▶ [What you are asked to do] Every line below from the one containing "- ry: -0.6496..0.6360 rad" through the one containing "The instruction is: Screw" must be transcribed exactly. Omit all lines outside that stretch.

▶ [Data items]
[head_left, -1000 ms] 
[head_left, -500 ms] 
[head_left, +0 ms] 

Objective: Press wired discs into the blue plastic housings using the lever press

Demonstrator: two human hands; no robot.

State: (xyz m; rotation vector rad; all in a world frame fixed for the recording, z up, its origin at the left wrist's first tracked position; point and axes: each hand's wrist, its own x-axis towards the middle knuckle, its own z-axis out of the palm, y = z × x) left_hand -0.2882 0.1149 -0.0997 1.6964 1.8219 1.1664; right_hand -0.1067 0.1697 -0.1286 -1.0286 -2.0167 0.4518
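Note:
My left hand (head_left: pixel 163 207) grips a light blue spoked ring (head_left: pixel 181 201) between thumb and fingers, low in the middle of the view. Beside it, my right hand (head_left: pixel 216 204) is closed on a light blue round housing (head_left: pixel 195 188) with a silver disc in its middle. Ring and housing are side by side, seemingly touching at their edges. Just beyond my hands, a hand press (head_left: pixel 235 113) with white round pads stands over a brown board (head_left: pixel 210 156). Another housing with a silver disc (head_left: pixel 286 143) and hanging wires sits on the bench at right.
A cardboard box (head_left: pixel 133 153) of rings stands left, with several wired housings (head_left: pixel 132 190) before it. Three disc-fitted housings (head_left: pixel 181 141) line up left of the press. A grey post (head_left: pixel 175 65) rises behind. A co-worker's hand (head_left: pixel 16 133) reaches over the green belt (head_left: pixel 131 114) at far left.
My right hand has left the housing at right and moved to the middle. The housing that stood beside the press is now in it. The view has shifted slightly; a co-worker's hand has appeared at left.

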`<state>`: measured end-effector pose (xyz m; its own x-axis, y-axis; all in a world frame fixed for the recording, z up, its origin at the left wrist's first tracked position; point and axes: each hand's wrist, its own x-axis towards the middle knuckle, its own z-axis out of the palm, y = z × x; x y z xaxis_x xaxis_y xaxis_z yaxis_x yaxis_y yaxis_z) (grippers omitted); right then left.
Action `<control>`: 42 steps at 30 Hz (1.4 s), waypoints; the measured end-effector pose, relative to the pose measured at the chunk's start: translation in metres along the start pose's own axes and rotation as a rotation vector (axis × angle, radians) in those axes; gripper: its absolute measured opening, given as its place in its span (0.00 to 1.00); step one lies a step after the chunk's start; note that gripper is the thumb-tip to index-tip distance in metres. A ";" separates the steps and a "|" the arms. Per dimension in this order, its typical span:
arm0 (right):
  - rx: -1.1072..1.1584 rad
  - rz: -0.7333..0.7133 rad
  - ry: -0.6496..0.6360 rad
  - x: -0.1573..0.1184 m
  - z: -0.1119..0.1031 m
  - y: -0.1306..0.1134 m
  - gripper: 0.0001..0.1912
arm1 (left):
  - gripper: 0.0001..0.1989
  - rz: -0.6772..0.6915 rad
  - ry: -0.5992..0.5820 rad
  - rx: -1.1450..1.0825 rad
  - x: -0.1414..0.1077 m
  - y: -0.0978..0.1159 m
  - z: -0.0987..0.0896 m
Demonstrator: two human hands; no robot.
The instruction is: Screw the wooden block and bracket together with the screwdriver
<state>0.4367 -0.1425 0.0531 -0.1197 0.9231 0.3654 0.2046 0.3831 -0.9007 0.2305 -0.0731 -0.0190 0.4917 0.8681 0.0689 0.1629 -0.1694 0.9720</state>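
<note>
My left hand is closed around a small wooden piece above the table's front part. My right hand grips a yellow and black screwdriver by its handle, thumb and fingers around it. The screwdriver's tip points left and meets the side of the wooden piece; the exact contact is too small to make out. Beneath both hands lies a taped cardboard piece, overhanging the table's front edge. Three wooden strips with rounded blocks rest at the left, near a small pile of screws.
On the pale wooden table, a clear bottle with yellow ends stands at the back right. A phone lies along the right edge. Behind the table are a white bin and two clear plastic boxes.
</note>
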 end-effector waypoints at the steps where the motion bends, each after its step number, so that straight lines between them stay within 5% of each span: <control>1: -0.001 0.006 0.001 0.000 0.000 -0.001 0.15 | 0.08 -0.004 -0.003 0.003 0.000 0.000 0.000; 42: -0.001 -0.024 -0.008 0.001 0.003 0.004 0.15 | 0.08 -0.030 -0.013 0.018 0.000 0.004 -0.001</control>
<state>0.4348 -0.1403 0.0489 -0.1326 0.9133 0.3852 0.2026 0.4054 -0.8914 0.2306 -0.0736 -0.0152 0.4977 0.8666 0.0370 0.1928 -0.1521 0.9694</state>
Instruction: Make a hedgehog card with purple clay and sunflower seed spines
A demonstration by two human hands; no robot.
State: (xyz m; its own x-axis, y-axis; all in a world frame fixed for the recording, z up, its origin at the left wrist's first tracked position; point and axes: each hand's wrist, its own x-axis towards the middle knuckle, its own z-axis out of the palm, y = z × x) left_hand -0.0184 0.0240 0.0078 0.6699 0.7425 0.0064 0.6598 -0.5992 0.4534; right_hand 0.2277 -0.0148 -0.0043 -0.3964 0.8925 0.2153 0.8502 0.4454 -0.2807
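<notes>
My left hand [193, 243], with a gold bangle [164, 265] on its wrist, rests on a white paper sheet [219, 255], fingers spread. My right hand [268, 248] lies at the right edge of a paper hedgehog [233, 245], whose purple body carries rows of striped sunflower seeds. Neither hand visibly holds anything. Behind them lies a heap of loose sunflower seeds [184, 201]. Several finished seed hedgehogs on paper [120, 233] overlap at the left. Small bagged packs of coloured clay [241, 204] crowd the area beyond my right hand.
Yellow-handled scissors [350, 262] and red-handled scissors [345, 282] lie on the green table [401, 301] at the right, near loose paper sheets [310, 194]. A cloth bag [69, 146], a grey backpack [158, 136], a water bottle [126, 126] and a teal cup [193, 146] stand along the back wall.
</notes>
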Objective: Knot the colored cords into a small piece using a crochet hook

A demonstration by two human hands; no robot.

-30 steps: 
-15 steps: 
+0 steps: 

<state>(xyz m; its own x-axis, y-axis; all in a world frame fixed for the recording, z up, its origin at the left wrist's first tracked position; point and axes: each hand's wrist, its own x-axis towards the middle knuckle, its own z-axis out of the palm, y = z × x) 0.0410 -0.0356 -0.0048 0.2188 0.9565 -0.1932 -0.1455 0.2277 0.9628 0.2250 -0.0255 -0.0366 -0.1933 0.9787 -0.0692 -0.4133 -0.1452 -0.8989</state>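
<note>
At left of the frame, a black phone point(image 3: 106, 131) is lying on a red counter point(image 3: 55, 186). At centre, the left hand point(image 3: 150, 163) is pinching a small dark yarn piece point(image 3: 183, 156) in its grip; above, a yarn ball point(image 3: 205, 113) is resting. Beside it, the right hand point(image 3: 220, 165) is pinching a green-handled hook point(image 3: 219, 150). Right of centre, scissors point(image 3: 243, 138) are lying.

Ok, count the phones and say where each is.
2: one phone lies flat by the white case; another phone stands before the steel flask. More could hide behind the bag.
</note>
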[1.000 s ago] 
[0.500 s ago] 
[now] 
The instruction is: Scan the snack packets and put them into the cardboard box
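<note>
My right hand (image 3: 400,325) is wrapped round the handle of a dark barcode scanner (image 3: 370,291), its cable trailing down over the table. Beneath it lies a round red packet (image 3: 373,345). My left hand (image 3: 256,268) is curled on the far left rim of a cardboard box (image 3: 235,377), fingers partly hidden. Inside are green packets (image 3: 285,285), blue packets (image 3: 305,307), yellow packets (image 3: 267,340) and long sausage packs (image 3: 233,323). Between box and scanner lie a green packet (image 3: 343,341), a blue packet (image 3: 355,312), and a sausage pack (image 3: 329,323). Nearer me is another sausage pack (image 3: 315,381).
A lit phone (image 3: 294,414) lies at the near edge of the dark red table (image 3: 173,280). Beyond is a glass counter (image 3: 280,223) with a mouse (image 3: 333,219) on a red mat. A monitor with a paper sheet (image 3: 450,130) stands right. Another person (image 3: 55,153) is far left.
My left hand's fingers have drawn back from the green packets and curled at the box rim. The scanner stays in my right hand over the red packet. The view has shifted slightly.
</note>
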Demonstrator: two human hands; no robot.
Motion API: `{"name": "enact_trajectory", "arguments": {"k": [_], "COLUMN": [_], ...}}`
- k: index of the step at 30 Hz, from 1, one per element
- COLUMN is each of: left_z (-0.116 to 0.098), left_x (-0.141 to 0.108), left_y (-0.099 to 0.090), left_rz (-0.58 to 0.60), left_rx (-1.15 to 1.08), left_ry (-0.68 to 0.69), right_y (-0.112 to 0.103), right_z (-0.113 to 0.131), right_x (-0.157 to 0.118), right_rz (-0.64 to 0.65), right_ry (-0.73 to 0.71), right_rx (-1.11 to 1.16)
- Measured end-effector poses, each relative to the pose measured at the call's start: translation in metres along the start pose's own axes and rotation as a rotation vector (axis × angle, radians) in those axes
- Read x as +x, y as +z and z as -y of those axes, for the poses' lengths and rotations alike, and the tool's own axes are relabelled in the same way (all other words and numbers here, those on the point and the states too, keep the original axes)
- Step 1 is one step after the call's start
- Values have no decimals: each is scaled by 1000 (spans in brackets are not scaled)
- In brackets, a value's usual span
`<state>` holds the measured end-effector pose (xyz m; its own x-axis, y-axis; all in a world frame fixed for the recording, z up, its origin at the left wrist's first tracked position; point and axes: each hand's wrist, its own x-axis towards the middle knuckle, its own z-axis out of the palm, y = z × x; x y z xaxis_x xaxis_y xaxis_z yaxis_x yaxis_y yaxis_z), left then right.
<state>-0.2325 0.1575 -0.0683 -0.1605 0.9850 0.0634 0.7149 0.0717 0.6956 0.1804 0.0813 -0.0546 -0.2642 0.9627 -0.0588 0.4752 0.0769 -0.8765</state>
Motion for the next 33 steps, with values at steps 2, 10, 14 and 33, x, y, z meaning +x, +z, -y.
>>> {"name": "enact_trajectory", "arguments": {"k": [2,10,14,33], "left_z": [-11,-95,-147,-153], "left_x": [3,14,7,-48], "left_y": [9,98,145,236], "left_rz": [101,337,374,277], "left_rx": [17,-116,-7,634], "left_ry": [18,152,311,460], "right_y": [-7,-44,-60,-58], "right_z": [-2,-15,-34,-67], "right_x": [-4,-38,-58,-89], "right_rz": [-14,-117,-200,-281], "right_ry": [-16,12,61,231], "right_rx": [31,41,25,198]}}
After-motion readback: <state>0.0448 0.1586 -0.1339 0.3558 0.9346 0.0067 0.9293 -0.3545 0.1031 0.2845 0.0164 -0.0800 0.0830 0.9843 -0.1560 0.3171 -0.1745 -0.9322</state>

▶ [Result for this exercise]
  - ry: -0.6496..0.6360 rad
  - x: -0.1573..0.1184 m
  - z: -0.1119..0.1031 m
  - y: -0.1306..0.1134 m
  - gripper: 0.0001..0.1912
arm1 (left):
  - gripper: 0.0001..0.1989
  - rz: -0.6772..0.6915 rad
  - ry: -0.5992..0.5820 rad
  - rx: -1.1450..1.0825 rad
  - x: -0.1414..0.1077 m
  - y: -0.0978..0.1159 m
  - z: -0.0987..0.0896 m
Demonstrator: two human hands; no robot.
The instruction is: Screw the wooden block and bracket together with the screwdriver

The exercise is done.